A promessa da Inteligência Artificial (IA) no desenvolvimento de software atraiu a atenção de muitas empresas, mas a realidade para os líderes de TI é bem diferente do que se imagina. O que parece ser uma solução mágica para aumentar a produtividade pode trazer sérios riscos se não for bem gerido.
A Necessidade de Governança
Nos grandes centros de tecnologia, a percepção crescente é de que permitir que a IA trabalhe sem um processo de governança é tão arriscado quanto liberar uma atualização de sistema sem testes. Embora a velocidade inicial possa ser atraente, os problemas surgem rapidamente, resultando em retrabalho e um aumento no débito técnico.
Impacto das Ferramentas de IA
A evolução das ferramentas de IA, que passaram de assistivas para influentes nas decisões de implementação, acentua a necessidade de um controle rigoroso.

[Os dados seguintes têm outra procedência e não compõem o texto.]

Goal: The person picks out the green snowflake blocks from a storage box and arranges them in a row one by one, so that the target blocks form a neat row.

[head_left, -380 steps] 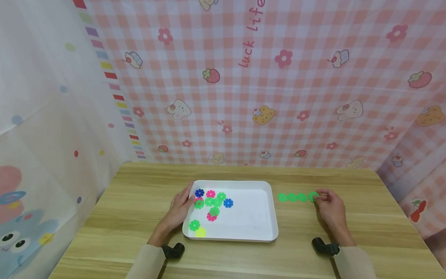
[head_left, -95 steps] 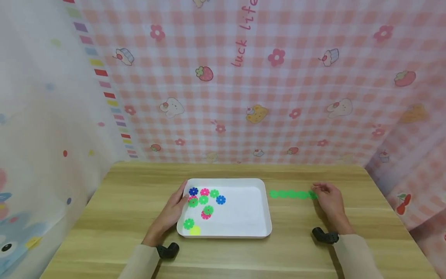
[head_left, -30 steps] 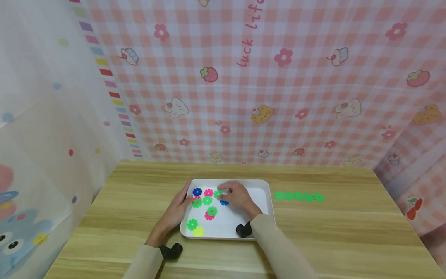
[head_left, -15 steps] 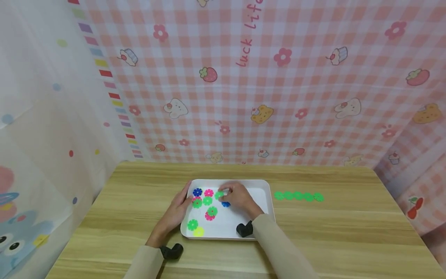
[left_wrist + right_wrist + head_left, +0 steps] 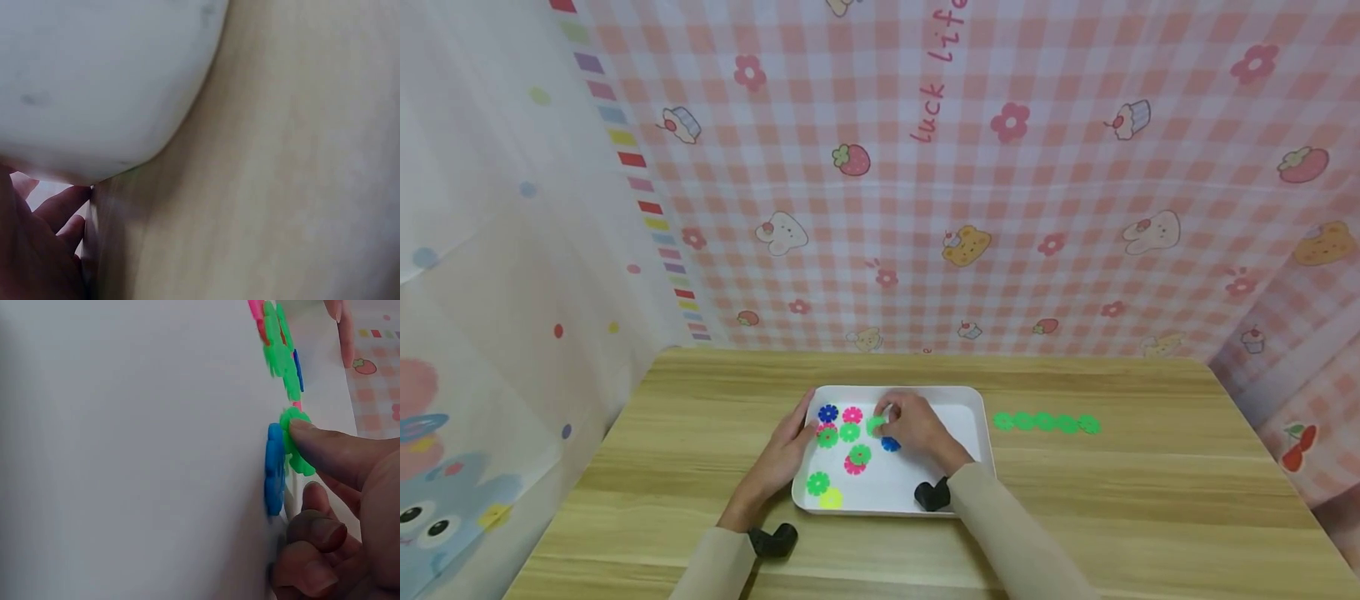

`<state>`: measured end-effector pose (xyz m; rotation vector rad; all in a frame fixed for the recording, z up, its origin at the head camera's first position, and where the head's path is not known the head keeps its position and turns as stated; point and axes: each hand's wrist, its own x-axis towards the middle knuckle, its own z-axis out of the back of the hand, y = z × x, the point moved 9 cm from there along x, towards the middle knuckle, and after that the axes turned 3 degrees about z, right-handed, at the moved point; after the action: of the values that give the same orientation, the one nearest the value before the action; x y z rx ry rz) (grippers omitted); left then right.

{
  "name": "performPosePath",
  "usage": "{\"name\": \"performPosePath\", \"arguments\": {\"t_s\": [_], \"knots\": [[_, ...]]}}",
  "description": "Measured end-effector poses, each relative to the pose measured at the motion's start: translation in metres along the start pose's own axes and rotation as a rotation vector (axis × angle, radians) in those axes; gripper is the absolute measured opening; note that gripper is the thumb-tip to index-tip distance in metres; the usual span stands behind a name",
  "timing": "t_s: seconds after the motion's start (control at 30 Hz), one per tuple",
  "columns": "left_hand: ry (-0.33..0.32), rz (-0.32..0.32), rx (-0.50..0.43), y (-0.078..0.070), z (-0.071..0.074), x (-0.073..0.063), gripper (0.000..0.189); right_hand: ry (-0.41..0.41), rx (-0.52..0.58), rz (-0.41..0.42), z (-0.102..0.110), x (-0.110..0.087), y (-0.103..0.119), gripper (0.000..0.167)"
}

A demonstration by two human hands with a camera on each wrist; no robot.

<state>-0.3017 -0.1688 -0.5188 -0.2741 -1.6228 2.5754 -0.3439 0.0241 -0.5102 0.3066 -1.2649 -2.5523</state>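
Note:
A white tray (image 5: 940,487) stands on the table, with several notched plastic snowflake discs at its left side. My left hand (image 5: 786,450) grips the tray's left rim; in the left wrist view its fingers (image 5: 62,206) reach the tray's edge. Over the tray, my right hand (image 5: 917,425) pinches a green snowflake disc (image 5: 297,440) between thumb and fingers. A blue disc (image 5: 274,469) stands tilted on edge right beside it. Other green discs (image 5: 850,432), pink discs (image 5: 852,414), a dark blue disc (image 5: 828,413) and a yellow disc (image 5: 831,499) lie in the tray.
To the right of the tray, several green discs (image 5: 1045,422) form a straight row on the wooden table (image 5: 1112,500). A checked pink cloth (image 5: 925,208) hangs behind the table's back edge. A black wrist mount (image 5: 932,496) sits at each wrist.
My right hand left the green row, which has grown longer, and came into the tray. Over the last second the green disc and the blue one shifted slightly rightward and nearer. Left hand stays.

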Motion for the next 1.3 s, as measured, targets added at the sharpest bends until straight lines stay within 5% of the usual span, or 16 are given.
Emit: {"name": "performPosePath", "arguments": {"t_s": [0.6,1.0,1.3], "knots": [[0.003,0.005,-0.001,-0.001,0.0,0.0,0.056,0.053,0.007,0.0,0.007,-0.006,0.009,0.014],[-0.002,-0.002,-0.005,-0.003,0.0,-0.001,0.056,-0.02,0.031,0.046,0.052,-0.021,0.027,0.011],[-0.004,-0.007,-0.004,-0.003,0.001,-0.001,0.057,-0.094,0.106,0.049,0.098,-0.045,0.012,0.018]]}}
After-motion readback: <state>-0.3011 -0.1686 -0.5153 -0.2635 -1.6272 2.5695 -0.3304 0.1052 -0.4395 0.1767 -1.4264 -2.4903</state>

Sem uma governança adequada, modelos genéricos podem tomar decisões sem alinhamento com a estratégia do produto, prejudicando a qualidade do desenvolvimento.
Framework Operacional Baseado em Três Pilares
Para evitar que a adoção de IA se torne um problema, é essencial formalizar etapas que muitas vezes são negligenciadas. A experiência na Qive revelou que a IA deve operar dentro de um fluxo estruturado, respeitando três pilares fundamentais.
A Regra de Ouro: Alinhamento Antes do Código
O primeiro pilar proíbe a geração de código sem um alinhamento técnico prévio. A IA deve atuar como parceira no design do sistema, ajudando a equipe a identificar dependências e riscos antes de gerar qualquer código. Assim, uma especificação aprovada pode evitar retrabalhos dispendiosos no futuro.
Memória Operacional e Contexto
A ausência de contexto pode levar a respostas genéricas da IA. Para mitigar isso, é necessário criar uma 'memória operacional do projeto', que define a arquitetura, padrões e evita antipadrões. A utilização de servidores que consultam dados em tempo real também é fundamental para que a IA entenda as regras de negócio desde o início.
A Revisão Humana Como Guardião
Por fim, a última etapa do fluxo não pode abrir mão da revisão humana. A tarefa de Code Review deve se concentrar em aspectos como segurança e qualidade do código, enfatizando que a equipe continua sendo responsável pelo que é implementado. Essa abordagem não só mantém a qualidade, mas também eleva o nível das discussões e decisões técnicas.
Em suma, a adoção de IA requer mais do que apenas ferramentas eficientes; demanda processos bem estruturados. Para as empresas em busca de integrar a IA, a prioridade deve ser o desenho de um fluxo de trabalho claro, o que é crucial para separar a verdadeira velocidade do caos.